Your objective
Each line of the material below must be transcribed exactly.

Information shown
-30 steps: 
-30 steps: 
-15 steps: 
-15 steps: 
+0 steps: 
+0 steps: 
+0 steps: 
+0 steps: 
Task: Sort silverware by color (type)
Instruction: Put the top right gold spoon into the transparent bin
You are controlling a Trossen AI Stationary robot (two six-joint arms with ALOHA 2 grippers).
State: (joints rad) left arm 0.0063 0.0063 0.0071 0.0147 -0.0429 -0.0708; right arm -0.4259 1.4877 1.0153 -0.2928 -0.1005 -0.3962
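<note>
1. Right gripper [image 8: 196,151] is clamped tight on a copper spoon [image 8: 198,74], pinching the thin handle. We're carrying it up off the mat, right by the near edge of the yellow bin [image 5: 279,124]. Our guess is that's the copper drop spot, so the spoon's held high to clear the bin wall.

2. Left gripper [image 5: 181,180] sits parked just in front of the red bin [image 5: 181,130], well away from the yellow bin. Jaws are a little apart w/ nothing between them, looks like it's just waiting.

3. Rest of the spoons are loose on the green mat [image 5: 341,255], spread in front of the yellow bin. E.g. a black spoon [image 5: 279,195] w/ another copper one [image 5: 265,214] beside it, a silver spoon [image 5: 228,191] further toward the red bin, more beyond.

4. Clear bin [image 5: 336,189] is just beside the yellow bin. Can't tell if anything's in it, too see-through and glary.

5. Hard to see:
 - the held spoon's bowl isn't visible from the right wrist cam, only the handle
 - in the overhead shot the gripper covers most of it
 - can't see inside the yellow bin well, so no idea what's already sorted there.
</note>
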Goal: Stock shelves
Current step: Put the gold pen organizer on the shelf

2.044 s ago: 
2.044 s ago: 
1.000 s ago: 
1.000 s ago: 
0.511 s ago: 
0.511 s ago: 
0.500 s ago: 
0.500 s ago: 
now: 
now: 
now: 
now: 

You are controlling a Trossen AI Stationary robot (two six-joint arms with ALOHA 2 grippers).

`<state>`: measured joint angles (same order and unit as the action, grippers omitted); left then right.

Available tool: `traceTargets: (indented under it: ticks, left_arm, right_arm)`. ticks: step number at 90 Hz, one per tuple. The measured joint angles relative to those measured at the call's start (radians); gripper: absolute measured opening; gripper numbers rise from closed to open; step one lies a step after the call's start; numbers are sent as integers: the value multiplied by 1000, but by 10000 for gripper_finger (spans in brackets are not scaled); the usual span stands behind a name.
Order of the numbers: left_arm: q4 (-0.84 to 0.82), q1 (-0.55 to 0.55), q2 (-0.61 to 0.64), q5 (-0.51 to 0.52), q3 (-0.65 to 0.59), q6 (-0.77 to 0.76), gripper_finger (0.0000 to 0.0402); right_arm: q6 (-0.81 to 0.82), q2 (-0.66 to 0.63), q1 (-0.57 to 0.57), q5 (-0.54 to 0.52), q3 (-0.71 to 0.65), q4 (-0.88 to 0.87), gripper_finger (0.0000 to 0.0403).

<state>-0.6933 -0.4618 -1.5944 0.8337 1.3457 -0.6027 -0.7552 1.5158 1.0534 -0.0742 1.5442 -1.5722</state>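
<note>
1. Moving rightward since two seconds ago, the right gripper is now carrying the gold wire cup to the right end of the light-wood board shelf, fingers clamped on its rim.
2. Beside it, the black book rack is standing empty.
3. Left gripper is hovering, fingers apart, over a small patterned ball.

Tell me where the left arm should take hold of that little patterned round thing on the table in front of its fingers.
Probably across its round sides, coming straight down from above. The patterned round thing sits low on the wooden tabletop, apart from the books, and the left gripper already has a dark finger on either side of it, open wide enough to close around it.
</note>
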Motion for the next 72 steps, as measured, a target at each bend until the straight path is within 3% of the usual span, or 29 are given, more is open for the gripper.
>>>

Answer to this exercise
-30 steps: 
-30 steps: 
-15 steps: 
-15 steps: 
+0 steps: 
+0 steps: 
+0 steps: 
+0 steps: 
Task: Sort silverware by color (type)
Instruction: Put the top right gold spoon into the transparent bin
You are controlling a Trossen AI Stationary robot (two six-joint arms with ALOHA 2 grippers).
State: (joints rad) left arm 0.0063 0.0063 0.0071 0.0147 -0.0429 -0.0708; right arm -0.4259 1.4877 1.0153 -0.2928 -0.1005 -0.3962
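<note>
1. Right gripper [image 8: 196,151] is clamped tight on a copper spoon [image 8: 198,74], pinching the thin handle. We're carrying it up off the mat, right by the near edge of the yellow bin [image 5: 279,124]. Our guess is that's the copper drop spot, so the spoon's held high to clear the bin wall.

2. Left gripper [image 5: 181,180] sits parked just in front of the red bin [image 5: 181,130], well away from the yellow bin. Jaws are a little apart w/ nothing between them, looks like it's just waiting.

3. Rest of the spoons are loose on the green mat [image 5: 341,255], spread in front of the yellow bin. E.g. a black spoon [image 5: 279,195] w/ another copper one [image 5: 265,214] beside it, a silver spoon [image 5: 228,191] further toward the red bin, more beyond.

4. Clear bin [image 5: 336,189] is just beside the yellow bin. Can't tell if anything's in it, too see-through and glary.

5. Hard to see:
 - the held spoon's bowl isn't visible from the right wrist cam, only the handle
 - in the overhead shot the gripper covers most of it
 - can't see inside the yellow bin well, so no idea what's already sorted there.
</note>
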Goal: Stock shelves
Current step: Put the gold pen organizer on the shelf

2.044 s ago: 
2.044 s ago: 
1.000 s ago: 
1.000 s ago: 
0.511 s ago: 
0.511 s ago: 
0.500 s ago: 
0.500 s ago: 
now: 
now: 
now: 
now: 

You are controlling a Trossen AI Stationary robot (two six-joint arms with ALOHA 2 grippers).

`<state>`: measured joint angles (same order and unit as the action, grippers omitted); left then right.

Available tool: `traceTargets: (indented under it: ticks, left_arm, right_arm)`. ticks: step number at 90 Hz, one per tuple. The measured joint angles relative to those measured at the call's start (radians); gripper: absolute measured opening; gripper numbers rise from closed to open; step one lies a step after the call's start; numbers are sent as integers: the value multiplied by 1000, but by 10000 for gripper_finger (spans in brackets are not scaled); the usual span stands behind a name.
Order of the numbers: left_arm: q4 (-0.84 to 0.82), q1 (-0.55 to 0.55), q2 (-0.61 to 0.64), q5 (-0.51 to 0.52), q3 (-0.65 to 0.59), q6 (-0.77 to 0.76), gripper_finger (0.0000 to 0.0402); right_arm: q6 (-0.81 to 0.82), q2 (-0.66 to 0.63), q1 (-0.57 to 0.57), q5 (-0.54 to 0.52), q3 (-0.71 to 0.65), q4 (-0.88 to 0.87), gripper_finger (0.0000 to 0.0403).

<state>-0.6933 -0.4618 -1.5944 0.8337 1.3457 -0.6027 -0.7552 1.5158 1.0534 -0.0742 1.5442 -1.5722</state>
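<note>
1. Moving rightward since two seconds ago, the right gripper is now carrying the gold wire cup to the right end of the light-wood board shelf, fingers clamped on its rim.
2. Beside it, the black book rack is standing empty.
3. Left gripper is hovering, fingers apart, over a small patterned ball.

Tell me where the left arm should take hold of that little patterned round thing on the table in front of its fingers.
Probably across its round sides, coming straight down from above. The patterned round thing sits low on the wooden tabletop, apart from the books, and the left gripper already has a dark finger on either side of it, open wide enough to close around it.
</note>
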Motion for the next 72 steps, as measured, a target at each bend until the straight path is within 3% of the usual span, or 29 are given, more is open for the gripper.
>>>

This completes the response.